I started my career writing software 3D renderers before switching to Direct3D in the later 90s. What I wonder is if all of this is going to just get completely washed away and made totally redundant by the incoming flood of hallucinated game rendering?

Will it be possible to hallucinate the frame of a game at a similar speed to rendering it with a mesh and textures?

We're already seeing the hybrid version of this where you render a lower res mesh and hallucinate the upscaled, more detailed, more realistic looking skin over the top.

I wouldn't want to be in the game engine business right now :/

jsheard 6 days ago | parent | next [-]

You can't really do a whole lot of inference in 16ms on consumer hardware. Not to say that inference isn't useful in realtime graphics, DLSS has proven itself well enough, but that's a very small model laser-targetted at one specific problem and even that takes a few milliseconds to do its thing. Fitting behemoth generative models into those time constraints seems like an uphill battle.

cubefox 5 days ago | parent | prev | next [-]

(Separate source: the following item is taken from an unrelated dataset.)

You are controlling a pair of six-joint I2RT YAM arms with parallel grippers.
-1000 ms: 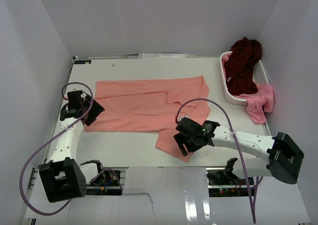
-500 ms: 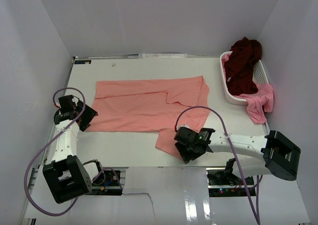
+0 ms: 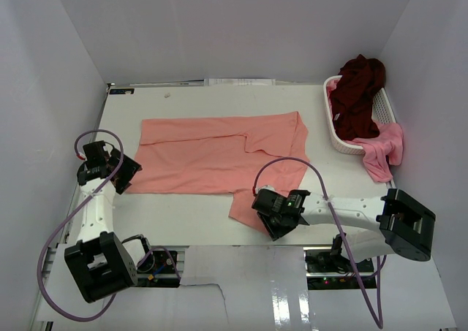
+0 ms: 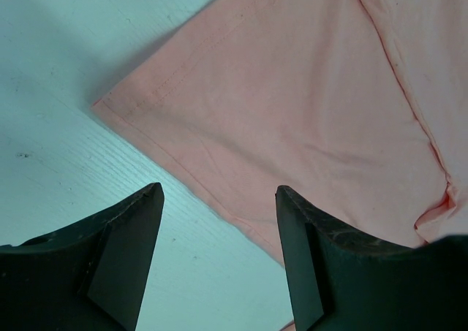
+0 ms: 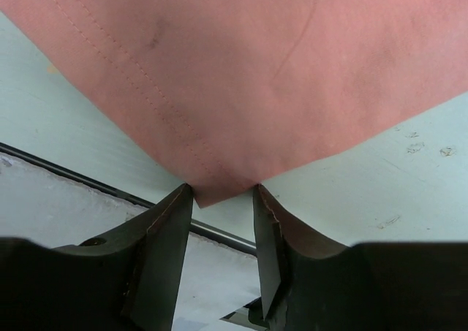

It is more likely that machine learning models will be used by the game artists for asset generation, but not for rendering those assets at the client side, which would be extremely expensive.

But another upcoming use case of ML on the client side is neural texture compression, which somehow needs not just less storage but also less RAM. Though it comes at a computational (frame time) cost on the client side, though not as bad as generative AI.

Neural mesh compression could be another potential thing we get in the future. (All lossy compression seems to go in the ML direction: currently there is a lot of work going on with next generation neural audio and video codecs. E.g. https://arxiv.org/abs/2502.20762)

webdevver 5 days ago | parent | prev | next [-]

reminds me of this remark made by Carmack on hidden surface removal

https://www.youtube.com/watch?v=P6UKhR0T6cs&t=2315s

> "research from the 70s especially, there was tons of work going on on hidden surface removal, these clever different algorithmic ways - today we just kill it with a depth buffer. We just throw megabytes and megabytes of memory and the problem gets solved much much easier."

ofcourse "megabytes" of memory was unthinkiable in the 70s. but for us, its unthinkable to have real-time frame inferencing. I cant help but draw the parallels between our current-day "clever algorithmic ways" of drawing pixels to the screen.

I definitely agree with the take that in the grand scheme of things, all this pixel rasterizing business will be a transient moment that will be washed away with a much simpler petaflop/exaflop local TPU that runs at 60W under load, and it simply 'dreams' frames and textures for you.

qingcharles 5 days ago | parent | next [-]

Agree. If you look at the GPU in an iPhone 17 and compare to the desktop GPU I had in 1998, the difference is startling.

Voodoo in 1998 could render about 3m poly/sec on a Utah teapot, which was absurd number at the time, where I was coming from software renderers that were considered amazing at 100K/sec.

A19 Pro GPU could do about 5bn/sec at about 4X the resolution. And it fits in your pocket. And runs off a tiny battery. Which also powers the screen.

25 years from now a 5090 GPU will be laughably bad. I have no idea how fast we'll be able to hallucinate entire scenes, but my guess is that it'll be above 60fps.

aj_hackman 5 days ago | parent | prev [-]

What happens when you want to do something very new, or very specific?

8n4vidtmkvmk 6 days ago | parent | prev [-]

I just assumed hallucinated rendering was a stepping stone to training AGIs or something. No one is actually seriously trying to build games that way, are they? Seems horribly inefficient at best, and incoherent at worst.